**RECORDS TO PROCESS**:
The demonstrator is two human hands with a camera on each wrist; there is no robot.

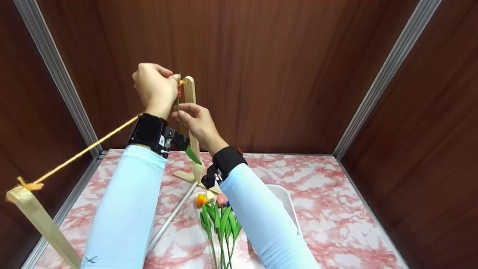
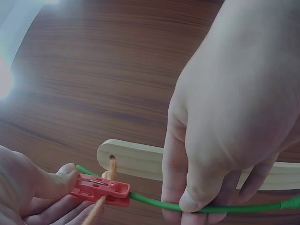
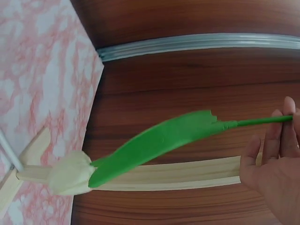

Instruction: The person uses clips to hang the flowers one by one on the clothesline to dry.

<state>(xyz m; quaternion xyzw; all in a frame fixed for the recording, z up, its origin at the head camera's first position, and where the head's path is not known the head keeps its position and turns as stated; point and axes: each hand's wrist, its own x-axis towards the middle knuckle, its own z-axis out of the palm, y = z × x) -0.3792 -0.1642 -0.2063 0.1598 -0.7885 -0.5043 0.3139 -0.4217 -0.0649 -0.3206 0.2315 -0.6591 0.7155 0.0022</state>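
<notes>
At the top of the far wooden post point(image 1: 189, 89), my left hand point(image 1: 157, 84) pinches a red clothespin point(image 2: 101, 188) between thumb and fingers. The clothespin sits at the orange cord point(image 2: 111, 169), near where the cord passes through the post's hole. A green stem runs along the clothespin, its tip poking out by my left thumb. Just below, my right hand point(image 1: 198, 121) pinches that stem of an artificial white tulip point(image 3: 70, 173) between thumb and fingertips. The tulip hangs bloom down, with a long green leaf point(image 3: 159, 143) beside it.
Several artificial tulips point(image 1: 222, 220) lie on the pink marbled table point(image 1: 325, 209). A white container point(image 1: 282, 194) stands partly behind my right forearm. The cord runs to a near wooden post point(image 1: 41, 220) at left; a pale rod point(image 1: 173, 213) lies low between the posts.
</notes>
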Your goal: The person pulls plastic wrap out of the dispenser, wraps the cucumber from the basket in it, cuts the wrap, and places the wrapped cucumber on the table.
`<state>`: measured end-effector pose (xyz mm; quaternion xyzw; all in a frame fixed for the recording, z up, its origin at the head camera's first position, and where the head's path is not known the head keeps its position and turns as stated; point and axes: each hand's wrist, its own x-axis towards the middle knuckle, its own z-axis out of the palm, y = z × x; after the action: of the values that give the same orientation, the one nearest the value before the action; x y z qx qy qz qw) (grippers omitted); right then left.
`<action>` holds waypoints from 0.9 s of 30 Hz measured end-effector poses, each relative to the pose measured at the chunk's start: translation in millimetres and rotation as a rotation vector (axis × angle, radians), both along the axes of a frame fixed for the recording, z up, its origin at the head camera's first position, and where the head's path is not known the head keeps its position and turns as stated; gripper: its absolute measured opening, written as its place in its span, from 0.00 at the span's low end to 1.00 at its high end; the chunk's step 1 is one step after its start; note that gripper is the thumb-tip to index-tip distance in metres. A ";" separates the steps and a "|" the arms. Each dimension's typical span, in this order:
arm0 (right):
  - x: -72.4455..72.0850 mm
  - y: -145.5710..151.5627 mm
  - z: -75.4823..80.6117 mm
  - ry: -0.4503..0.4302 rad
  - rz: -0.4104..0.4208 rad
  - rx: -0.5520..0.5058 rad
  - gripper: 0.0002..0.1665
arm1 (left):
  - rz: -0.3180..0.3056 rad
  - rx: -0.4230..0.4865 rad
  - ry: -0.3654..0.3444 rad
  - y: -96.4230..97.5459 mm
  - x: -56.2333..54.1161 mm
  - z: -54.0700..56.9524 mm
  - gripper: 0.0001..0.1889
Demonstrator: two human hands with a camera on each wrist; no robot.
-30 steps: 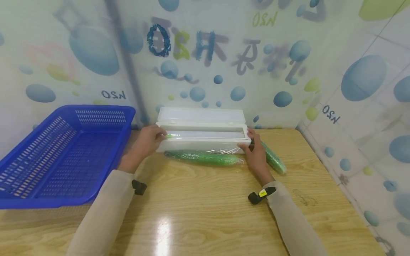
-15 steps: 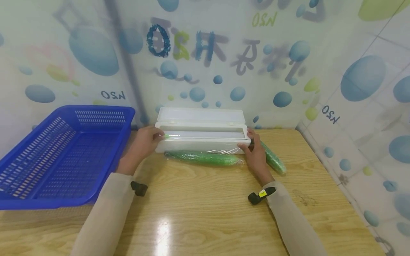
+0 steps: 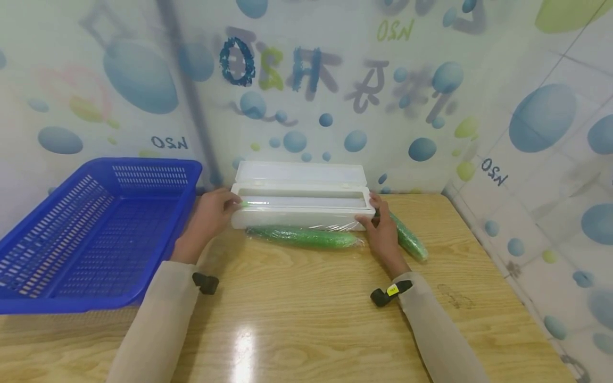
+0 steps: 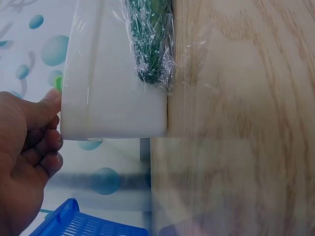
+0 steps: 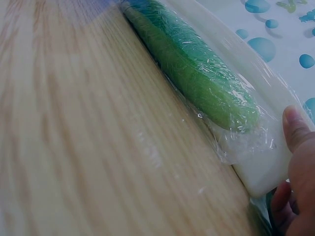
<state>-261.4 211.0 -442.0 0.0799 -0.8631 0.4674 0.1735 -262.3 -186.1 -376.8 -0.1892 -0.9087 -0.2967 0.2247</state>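
A white cling film dispenser (image 3: 297,217) sits against the wall, its lid (image 3: 301,173) tipped back and the roll showing inside. At its left end my left hand (image 3: 208,215) pinches a small green slider cutter (image 4: 58,82) on the top edge. My right hand (image 3: 383,236) grips the right end, with the thumb (image 5: 295,125) on the front face and fingers round behind. Just in front of the dispenser lies a film-wrapped cucumber (image 3: 306,237), joined to it by clear film. Another wrapped cucumber (image 3: 412,240) lies beyond my right hand, partly hidden by it.
A blue plastic basket (image 3: 191,181) stands on the left of the wooden table (image 3: 297,319), close to my left forearm. Behind rises a wall (image 3: 306,117) with a bubble pattern, and a second wall (image 3: 541,223) runs along the right side.
My left hand and the green slider have moved slightly left along the dispenser's edge, to its left end. The dispenser's left end has shifted a touch left; my right hand stays in place.
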 end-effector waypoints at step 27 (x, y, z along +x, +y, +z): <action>1.4 -0.8 1.4 -0.026 -0.004 0.006 0.38 | 0.033 -0.002 0.036 -3.9 -0.5 -4.2 0.03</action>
<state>-260.0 210.2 -440.6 0.0726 -0.8670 0.4654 0.1628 -262.8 -189.9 -381.1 -0.1800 -0.9076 -0.2887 0.2459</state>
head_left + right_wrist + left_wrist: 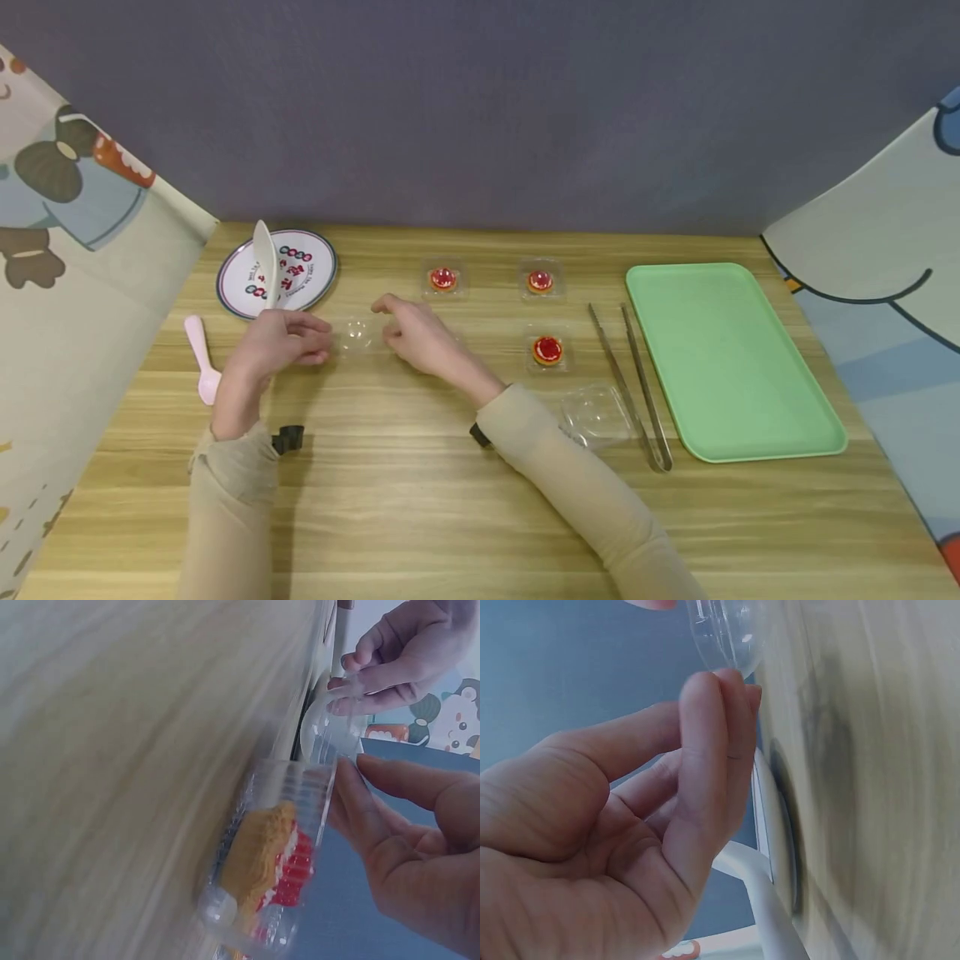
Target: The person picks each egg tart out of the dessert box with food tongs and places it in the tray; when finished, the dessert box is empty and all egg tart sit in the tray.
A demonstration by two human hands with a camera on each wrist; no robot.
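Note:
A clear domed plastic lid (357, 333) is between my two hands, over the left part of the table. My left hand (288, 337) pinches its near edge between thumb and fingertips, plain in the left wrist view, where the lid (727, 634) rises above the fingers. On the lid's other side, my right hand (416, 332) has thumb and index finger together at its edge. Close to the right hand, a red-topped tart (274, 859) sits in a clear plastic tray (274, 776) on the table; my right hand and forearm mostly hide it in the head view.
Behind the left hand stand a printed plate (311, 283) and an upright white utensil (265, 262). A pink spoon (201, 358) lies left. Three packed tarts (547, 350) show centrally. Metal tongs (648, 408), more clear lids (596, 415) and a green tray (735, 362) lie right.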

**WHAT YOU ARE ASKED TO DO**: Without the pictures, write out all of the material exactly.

**OUTPUT FOR THIS TASK**:
The demonstrator is two human hands with a camera on each wrist; there is no robot.


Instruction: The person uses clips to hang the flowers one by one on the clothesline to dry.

<state>(xyz m; quaternion xyzw; all in a frame fixed for the recording, z up, its origin at the head camera's first position, and where the head's path is not known the head keeps its position and turns as stated; point and axes: each hand's wrist, its own x-axis towards the middle knuckle, its own z-axis out of the palm, y = z × x) -0.3792 -0.1642 -0.2063 0.1598 -0.7885 -0.5043 0.3139 -0.4217 -0.0649 -0.3206 0.2315 -0.6591 0.7155 0.0022</state>
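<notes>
At the top of the far wooden post point(image 1: 189, 89), my left hand point(image 1: 157, 84) pinches a red clothespin point(image 2: 101, 188) between thumb and fingers. The clothespin sits at the orange cord point(image 2: 111, 169), near where the cord passes through the post's hole. A green stem runs along the clothespin, its tip poking out by my left thumb. Just below, my right hand point(image 1: 198, 121) pinches that stem of an artificial white tulip point(image 3: 70, 173) between thumb and fingertips. The tulip hangs bloom down, with a long green leaf point(image 3: 159, 143) beside it.
Several artificial tulips point(image 1: 222, 220) lie on the pink marbled table point(image 1: 325, 209). A white container point(image 1: 282, 194) stands partly behind my right forearm. The cord runs to a near wooden post point(image 1: 41, 220) at left; a pale rod point(image 1: 173, 213) lies low between the posts.
</notes>
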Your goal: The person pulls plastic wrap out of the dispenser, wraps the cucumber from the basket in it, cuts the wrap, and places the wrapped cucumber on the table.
`<state>`: measured end-effector pose (xyz mm; quaternion xyzw; all in a frame fixed for the recording, z up, its origin at the head camera's first position, and where the head's path is not known the head keeps its position and turns as stated; point and axes: each hand's wrist, its own x-axis towards the middle knuckle, its own z-axis out of the palm, y = z × x; after the action: of the values that give the same orientation, the one nearest the value before the action; x y z qx qy qz qw) (grippers omitted); right then left.
`<action>` holds waypoints from 0.9 s of 30 Hz measured end-effector poses, each relative to the pose measured at the chunk's start: translation in millimetres and rotation as a rotation vector (axis × angle, radians), both along the axes of a frame fixed for the recording, z up, its origin at the head camera's first position, and where the head's path is not known the head keeps its position and turns as stated; gripper: its absolute measured opening, written as its place in its span, from 0.00 at the span's low end to 1.00 at its high end; the chunk's step 1 is one step after its start; note that gripper is the thumb-tip to index-tip distance in metres. A ";" separates the steps and a "|" the arms. Each dimension's typical span, in this order:
arm0 (right):
  - x: -72.4455..72.0850 mm
  - y: -145.5710..151.5627 mm
  - z: -75.4823..80.6117 mm
  - ry: -0.4503..0.4302 rad
  - rz: -0.4104..0.4208 rad
  - rx: -0.5520..0.5058 rad
  - gripper: 0.0002..0.1665
arm1 (left):
  - rz: -0.3180..0.3056 rad
  - rx: -0.4230..0.4865 rad
  - ry: -0.3654..0.3444 rad
  - y: -96.4230..97.5459 mm
  - x: -56.2333..54.1161 mm
  - z: -54.0700..56.9524 mm
  - gripper: 0.0001..0.1889
Demonstrator: two human hands with a camera on each wrist; no robot.
-30 steps: 
-15 steps: 
+0 steps: 
+0 steps: 
+0 steps: 
<state>-261.4 211.0 -442.0 0.0799 -0.8631 0.4674 0.1735 -262.3 -186.1 -376.8 -0.1892 -0.9087 -0.2967 0.2247</state>
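A white cling film dispenser (image 3: 297,217) sits against the wall, its lid (image 3: 301,173) tipped back and the roll showing inside. At its left end my left hand (image 3: 208,215) pinches a small green slider cutter (image 4: 58,82) on the top edge. My right hand (image 3: 383,236) grips the right end, with the thumb (image 5: 295,125) on the front face and fingers round behind. Just in front of the dispenser lies a film-wrapped cucumber (image 3: 306,237), joined to it by clear film. Another wrapped cucumber (image 3: 412,240) lies beyond my right hand, partly hidden by it.
A blue plastic basket (image 3: 191,181) stands on the left of the wooden table (image 3: 297,319), close to my left forearm. Behind rises a wall (image 3: 306,117) with a bubble pattern, and a second wall (image 3: 541,223) runs along the right side.
My left hand and the green slider have moved slightly left along the dispenser's edge, to its left end. The dispenser's left end has shifted a touch left; my right hand stays in place.
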 end-effector waypoints at step 27 (x, y, z along +x, +y, +z): <action>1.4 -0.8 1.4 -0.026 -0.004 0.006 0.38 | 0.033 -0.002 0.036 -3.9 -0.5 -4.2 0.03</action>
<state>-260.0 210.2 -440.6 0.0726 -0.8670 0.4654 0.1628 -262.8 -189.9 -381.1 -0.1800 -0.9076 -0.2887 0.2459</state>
head_left + right_wrist + left_wrist: 
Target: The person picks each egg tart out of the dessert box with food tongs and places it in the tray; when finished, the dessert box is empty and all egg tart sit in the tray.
A demonstration by two human hands with a camera on each wrist; no robot.
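Note:
A clear domed plastic lid (357, 333) is between my two hands, over the left part of the table. My left hand (288, 337) pinches its near edge between thumb and fingertips, plain in the left wrist view, where the lid (727, 634) rises above the fingers. On the lid's other side, my right hand (416, 332) has thumb and index finger together at its edge. Close to the right hand, a red-topped tart (274, 859) sits in a clear plastic tray (274, 776) on the table; my right hand and forearm mostly hide it in the head view.
Behind the left hand stand a printed plate (311, 283) and an upright white utensil (265, 262). A pink spoon (201, 358) lies left. Three packed tarts (547, 350) show centrally. Metal tongs (648, 408), more clear lids (596, 415) and a green tray (735, 362) lie right.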

No further answer is required.